**PROBLEM REQUIREMENTS**. Starting at the line that contains "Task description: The" and stopping after the line that contains "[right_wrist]", transcribe the listing below exactly; do not include any pictures.

[[ AVAILABLE RECORDS, beginning ]]

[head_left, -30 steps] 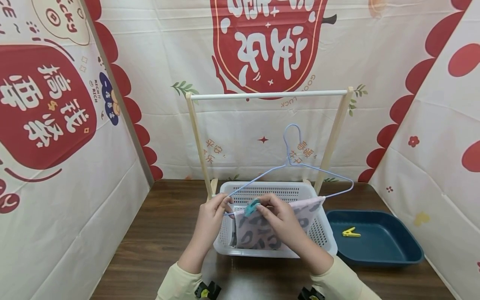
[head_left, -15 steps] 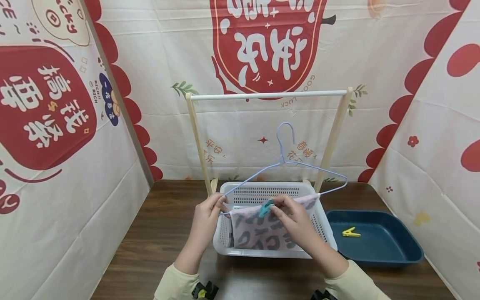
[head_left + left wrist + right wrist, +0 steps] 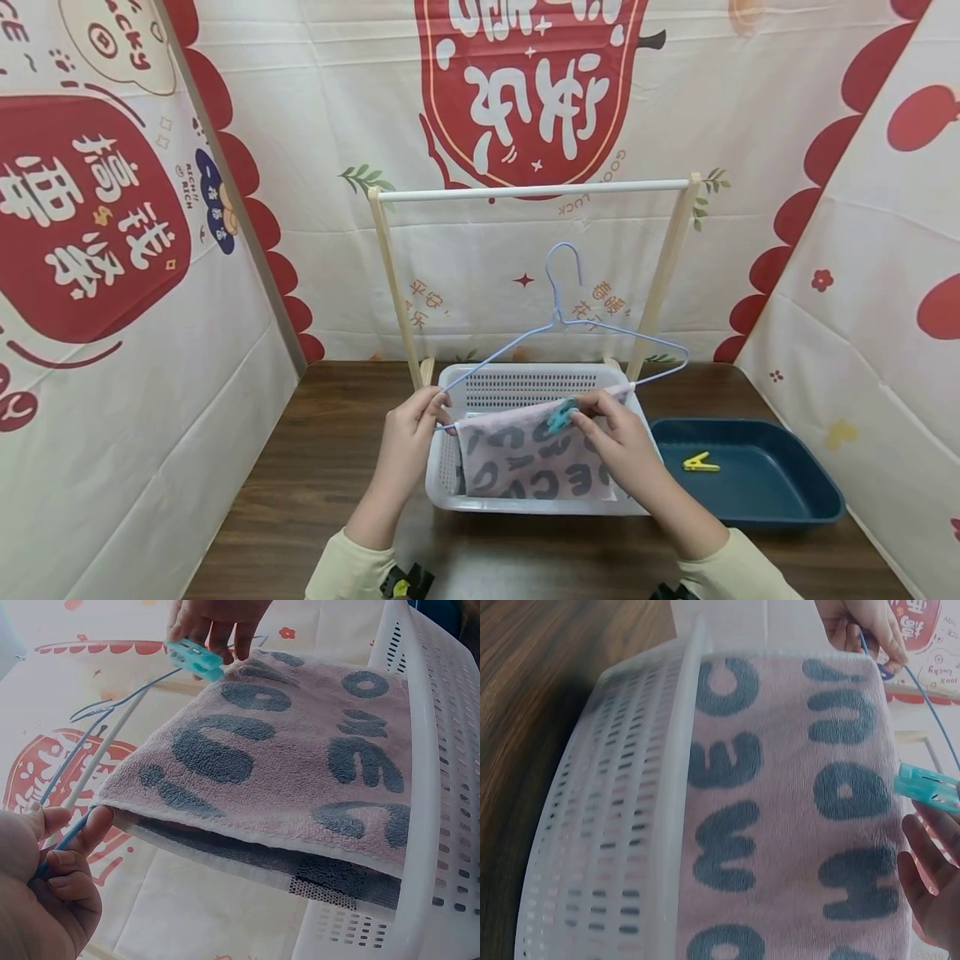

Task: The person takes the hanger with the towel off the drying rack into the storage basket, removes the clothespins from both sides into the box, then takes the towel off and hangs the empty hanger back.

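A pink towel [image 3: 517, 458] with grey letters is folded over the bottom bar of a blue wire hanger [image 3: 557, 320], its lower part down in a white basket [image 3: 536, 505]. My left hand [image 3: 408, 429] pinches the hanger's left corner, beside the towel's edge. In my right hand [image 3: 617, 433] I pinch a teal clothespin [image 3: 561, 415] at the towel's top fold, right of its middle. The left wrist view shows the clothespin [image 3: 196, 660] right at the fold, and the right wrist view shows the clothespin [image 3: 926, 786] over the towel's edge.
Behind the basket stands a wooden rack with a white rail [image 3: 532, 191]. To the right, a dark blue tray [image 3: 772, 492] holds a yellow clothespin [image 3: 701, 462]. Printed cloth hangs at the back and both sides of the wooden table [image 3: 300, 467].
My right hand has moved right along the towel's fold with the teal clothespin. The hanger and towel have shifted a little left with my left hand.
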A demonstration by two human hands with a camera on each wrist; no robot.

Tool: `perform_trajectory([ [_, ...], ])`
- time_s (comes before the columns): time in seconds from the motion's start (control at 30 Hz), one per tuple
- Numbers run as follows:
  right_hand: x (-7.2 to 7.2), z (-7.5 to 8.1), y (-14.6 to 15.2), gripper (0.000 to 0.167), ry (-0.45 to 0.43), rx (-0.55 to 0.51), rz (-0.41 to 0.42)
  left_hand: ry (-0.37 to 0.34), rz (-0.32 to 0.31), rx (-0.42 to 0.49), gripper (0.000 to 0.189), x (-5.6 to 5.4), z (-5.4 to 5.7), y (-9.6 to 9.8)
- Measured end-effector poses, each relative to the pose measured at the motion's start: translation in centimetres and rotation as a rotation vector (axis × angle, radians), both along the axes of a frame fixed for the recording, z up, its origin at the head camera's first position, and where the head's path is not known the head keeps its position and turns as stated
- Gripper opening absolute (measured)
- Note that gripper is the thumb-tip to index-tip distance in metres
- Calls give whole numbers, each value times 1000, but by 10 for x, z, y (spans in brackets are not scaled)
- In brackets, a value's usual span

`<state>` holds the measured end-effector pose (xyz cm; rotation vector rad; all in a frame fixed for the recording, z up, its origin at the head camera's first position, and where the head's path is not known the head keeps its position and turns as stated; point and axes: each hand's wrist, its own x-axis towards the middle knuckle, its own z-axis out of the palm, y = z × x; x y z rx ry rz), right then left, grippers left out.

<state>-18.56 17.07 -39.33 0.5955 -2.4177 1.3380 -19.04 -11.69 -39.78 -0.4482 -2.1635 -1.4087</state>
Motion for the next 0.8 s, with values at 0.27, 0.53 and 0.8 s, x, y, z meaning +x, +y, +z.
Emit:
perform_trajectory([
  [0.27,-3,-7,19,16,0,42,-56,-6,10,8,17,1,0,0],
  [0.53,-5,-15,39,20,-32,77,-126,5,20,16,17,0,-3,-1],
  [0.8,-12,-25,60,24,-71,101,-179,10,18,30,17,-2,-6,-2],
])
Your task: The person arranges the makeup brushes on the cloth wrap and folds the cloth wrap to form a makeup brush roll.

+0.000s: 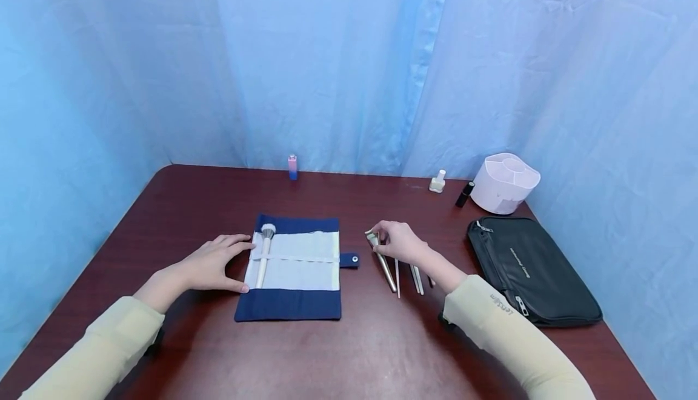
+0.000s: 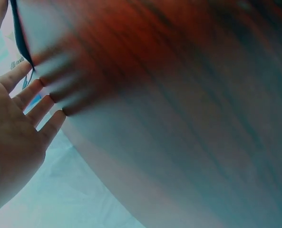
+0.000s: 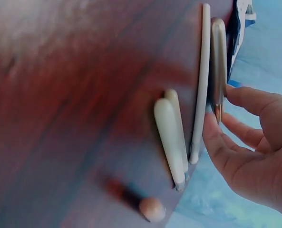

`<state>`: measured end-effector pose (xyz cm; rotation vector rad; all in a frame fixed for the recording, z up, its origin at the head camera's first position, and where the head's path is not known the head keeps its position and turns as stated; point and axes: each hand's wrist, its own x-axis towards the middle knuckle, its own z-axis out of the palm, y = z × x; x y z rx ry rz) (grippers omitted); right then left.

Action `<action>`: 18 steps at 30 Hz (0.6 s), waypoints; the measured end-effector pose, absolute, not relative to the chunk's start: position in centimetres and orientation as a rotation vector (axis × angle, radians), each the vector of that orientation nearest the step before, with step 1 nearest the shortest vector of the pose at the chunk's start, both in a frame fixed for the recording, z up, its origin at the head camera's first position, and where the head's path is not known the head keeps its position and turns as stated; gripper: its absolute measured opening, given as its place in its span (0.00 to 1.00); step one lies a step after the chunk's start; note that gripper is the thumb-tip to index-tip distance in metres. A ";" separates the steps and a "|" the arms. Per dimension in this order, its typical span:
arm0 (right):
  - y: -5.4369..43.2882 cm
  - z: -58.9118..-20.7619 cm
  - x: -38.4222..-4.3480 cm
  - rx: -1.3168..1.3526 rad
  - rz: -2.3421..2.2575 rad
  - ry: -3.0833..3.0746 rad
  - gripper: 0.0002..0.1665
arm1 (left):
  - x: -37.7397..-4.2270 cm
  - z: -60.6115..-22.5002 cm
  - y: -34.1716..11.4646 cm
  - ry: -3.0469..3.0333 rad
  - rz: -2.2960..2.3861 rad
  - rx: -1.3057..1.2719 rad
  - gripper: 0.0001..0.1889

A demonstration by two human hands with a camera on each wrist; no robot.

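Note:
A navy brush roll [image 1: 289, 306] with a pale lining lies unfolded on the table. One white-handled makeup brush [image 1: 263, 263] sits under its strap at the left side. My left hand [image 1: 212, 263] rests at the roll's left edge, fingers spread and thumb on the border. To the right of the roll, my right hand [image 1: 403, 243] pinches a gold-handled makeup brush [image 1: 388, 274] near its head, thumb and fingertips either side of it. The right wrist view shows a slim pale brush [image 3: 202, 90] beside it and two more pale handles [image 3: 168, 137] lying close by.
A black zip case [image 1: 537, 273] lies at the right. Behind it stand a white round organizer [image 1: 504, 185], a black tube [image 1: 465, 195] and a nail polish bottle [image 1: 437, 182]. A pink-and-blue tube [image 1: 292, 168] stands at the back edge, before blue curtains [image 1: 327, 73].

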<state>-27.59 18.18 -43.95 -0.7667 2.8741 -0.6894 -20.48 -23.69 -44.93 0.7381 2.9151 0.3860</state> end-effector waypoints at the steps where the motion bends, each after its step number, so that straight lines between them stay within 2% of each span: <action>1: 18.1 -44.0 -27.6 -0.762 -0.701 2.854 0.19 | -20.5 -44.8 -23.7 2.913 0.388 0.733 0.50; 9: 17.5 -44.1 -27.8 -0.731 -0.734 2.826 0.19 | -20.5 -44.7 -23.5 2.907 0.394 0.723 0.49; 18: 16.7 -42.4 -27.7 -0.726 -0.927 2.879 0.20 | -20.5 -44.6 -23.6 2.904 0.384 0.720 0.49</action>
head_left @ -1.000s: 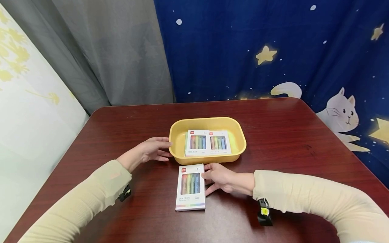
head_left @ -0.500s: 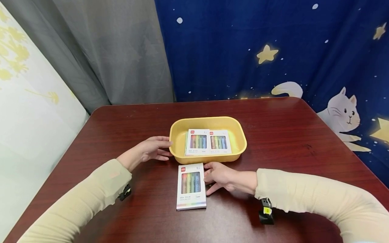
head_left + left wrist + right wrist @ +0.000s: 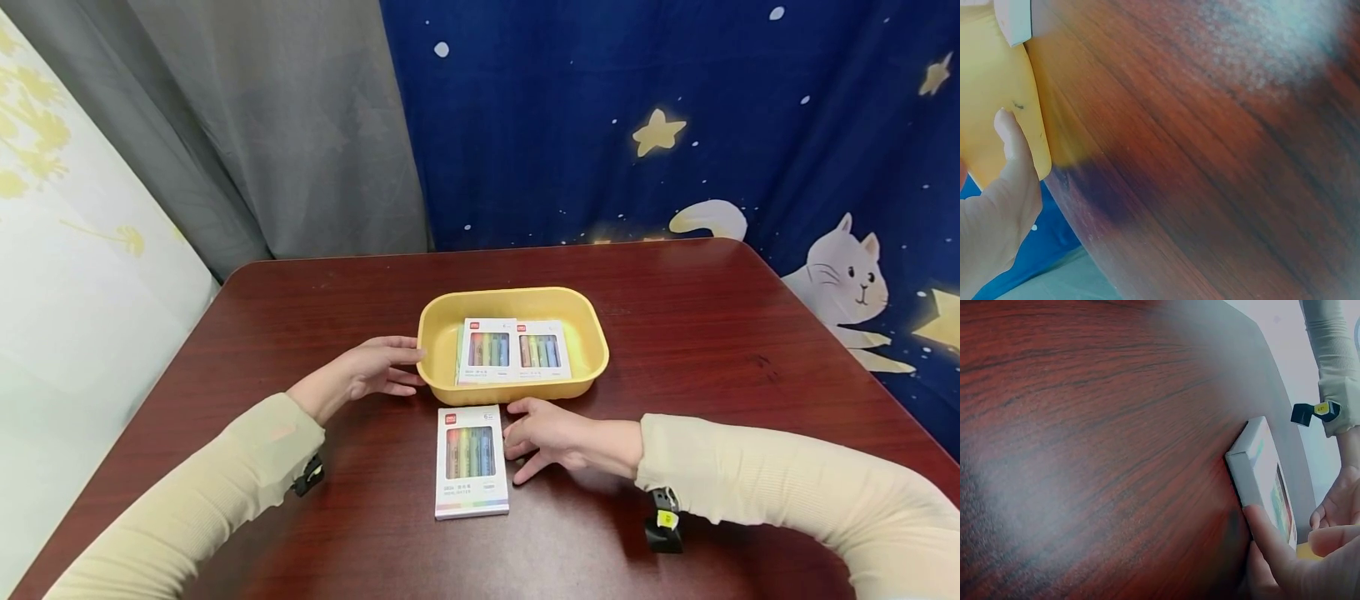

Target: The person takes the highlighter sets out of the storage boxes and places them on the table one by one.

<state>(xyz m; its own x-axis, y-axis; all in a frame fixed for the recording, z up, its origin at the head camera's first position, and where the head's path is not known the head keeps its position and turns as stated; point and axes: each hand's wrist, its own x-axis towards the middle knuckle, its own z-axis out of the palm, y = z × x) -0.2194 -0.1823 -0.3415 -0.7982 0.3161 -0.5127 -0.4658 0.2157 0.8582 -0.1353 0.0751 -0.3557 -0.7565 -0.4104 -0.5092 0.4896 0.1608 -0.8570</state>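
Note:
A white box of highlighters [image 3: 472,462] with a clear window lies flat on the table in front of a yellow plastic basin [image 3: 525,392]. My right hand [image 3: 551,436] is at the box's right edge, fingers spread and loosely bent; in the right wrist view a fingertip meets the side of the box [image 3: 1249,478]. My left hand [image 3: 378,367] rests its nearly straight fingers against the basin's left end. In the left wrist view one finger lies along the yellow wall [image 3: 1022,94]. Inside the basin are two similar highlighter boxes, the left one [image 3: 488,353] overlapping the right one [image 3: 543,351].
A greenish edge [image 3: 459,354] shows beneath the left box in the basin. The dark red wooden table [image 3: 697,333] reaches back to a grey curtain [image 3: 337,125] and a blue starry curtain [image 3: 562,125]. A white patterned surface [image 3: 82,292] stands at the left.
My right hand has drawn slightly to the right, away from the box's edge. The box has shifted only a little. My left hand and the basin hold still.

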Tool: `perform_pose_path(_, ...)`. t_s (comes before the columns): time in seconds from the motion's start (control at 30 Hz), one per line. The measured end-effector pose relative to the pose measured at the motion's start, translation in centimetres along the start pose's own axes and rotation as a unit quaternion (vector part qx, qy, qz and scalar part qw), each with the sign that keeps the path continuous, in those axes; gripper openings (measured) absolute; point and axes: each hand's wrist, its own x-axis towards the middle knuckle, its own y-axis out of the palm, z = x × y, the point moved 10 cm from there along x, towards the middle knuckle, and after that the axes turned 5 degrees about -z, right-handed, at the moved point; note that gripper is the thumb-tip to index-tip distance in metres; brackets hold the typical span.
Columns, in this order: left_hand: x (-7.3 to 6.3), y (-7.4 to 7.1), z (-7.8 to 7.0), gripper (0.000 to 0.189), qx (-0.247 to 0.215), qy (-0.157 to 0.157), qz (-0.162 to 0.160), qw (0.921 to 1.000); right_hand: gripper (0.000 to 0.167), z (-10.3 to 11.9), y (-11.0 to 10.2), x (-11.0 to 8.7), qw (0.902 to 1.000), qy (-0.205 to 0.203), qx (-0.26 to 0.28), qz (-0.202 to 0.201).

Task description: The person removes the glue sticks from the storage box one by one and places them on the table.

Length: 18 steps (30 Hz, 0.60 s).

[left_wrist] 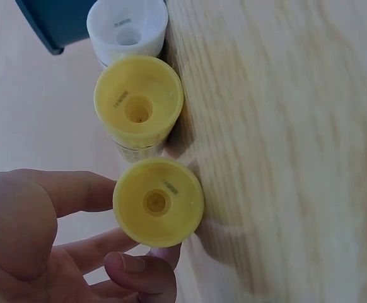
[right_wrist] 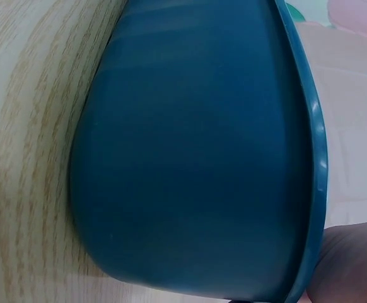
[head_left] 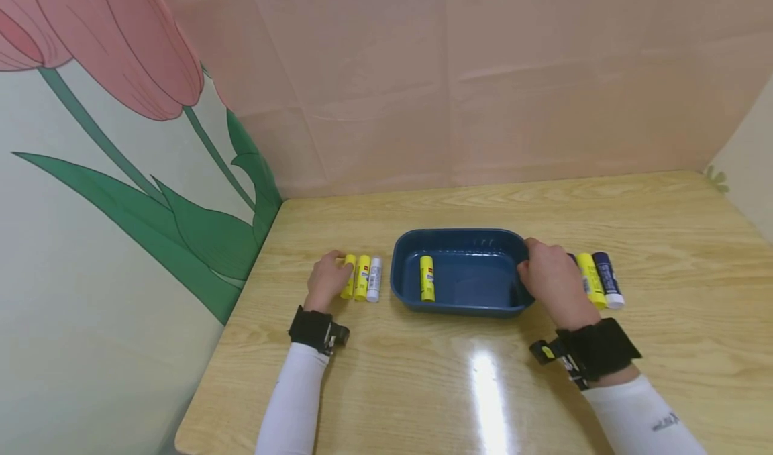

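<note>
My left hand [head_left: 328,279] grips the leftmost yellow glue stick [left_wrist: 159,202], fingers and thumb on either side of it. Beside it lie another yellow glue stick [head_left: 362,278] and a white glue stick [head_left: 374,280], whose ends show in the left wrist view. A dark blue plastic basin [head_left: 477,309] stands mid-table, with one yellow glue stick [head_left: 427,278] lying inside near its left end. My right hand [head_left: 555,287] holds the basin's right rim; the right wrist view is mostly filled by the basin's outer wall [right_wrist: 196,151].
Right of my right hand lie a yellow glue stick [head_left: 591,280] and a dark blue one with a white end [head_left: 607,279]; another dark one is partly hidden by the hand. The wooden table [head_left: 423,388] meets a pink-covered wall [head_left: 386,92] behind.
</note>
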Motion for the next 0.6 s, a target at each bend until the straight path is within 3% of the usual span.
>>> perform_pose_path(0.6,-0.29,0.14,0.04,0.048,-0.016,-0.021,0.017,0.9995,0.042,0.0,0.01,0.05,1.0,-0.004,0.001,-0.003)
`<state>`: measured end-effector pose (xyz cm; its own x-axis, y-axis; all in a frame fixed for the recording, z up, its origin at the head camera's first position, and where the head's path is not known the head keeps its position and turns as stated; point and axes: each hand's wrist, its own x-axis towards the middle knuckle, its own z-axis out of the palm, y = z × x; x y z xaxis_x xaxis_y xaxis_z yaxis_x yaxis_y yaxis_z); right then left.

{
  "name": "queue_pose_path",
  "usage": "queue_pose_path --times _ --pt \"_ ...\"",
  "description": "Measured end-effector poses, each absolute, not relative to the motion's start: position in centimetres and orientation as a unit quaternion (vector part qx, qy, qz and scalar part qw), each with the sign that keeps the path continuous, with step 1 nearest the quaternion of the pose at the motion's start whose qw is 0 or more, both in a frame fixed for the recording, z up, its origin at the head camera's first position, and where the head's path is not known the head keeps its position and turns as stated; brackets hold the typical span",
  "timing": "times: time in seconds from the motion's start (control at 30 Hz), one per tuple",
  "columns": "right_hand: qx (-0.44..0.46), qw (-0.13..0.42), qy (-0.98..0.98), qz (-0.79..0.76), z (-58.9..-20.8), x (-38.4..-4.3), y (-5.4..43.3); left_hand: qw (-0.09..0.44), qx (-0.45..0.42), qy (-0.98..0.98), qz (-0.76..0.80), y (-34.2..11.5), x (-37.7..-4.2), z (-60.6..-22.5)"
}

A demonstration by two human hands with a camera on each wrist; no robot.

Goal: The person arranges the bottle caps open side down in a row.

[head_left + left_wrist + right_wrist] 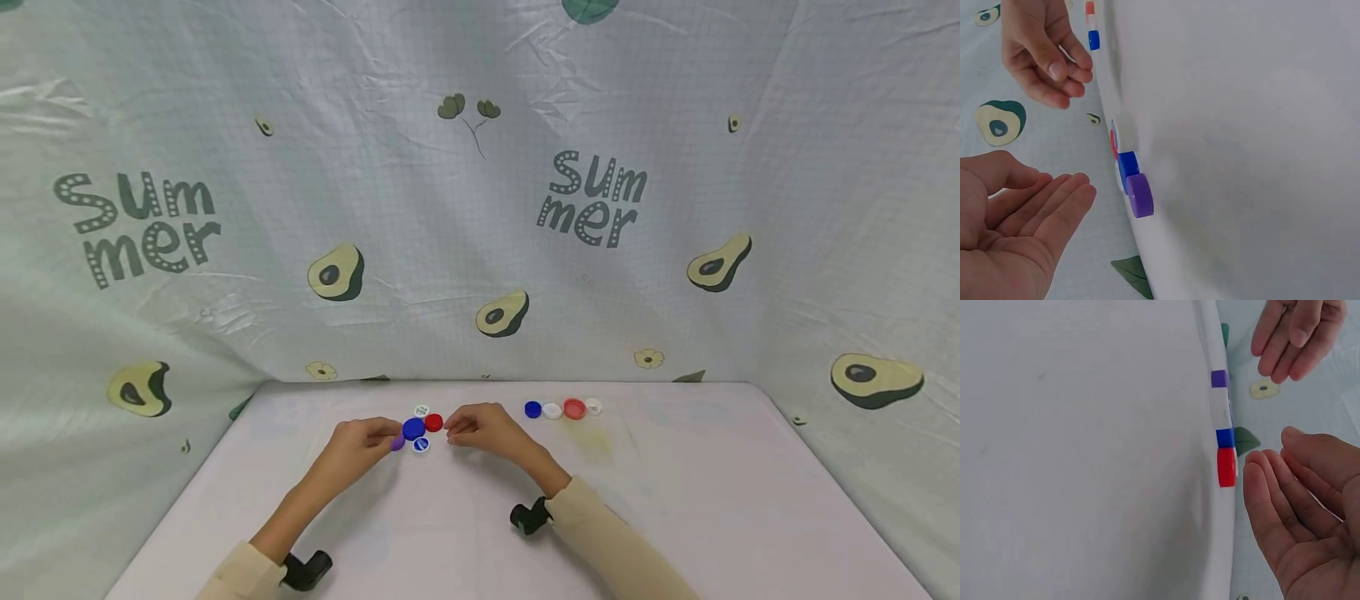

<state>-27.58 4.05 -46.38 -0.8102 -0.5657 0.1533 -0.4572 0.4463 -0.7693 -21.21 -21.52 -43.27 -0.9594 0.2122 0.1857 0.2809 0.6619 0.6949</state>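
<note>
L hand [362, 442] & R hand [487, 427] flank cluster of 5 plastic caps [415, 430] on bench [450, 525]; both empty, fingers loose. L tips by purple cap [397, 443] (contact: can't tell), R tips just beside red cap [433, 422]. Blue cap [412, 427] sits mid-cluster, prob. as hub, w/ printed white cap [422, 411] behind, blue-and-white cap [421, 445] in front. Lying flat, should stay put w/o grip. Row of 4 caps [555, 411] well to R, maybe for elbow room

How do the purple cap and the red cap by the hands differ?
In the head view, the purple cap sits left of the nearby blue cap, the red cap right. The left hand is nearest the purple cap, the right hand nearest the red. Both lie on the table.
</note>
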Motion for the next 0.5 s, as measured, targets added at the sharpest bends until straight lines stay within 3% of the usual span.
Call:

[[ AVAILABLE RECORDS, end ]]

**RESPONSE TO THE TASK**.
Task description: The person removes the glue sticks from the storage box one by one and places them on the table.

Length: 18 steps (30 Hz, 0.60 s).

[left_wrist] 
[right_wrist] 

Nothing else is needed to complete the exercise.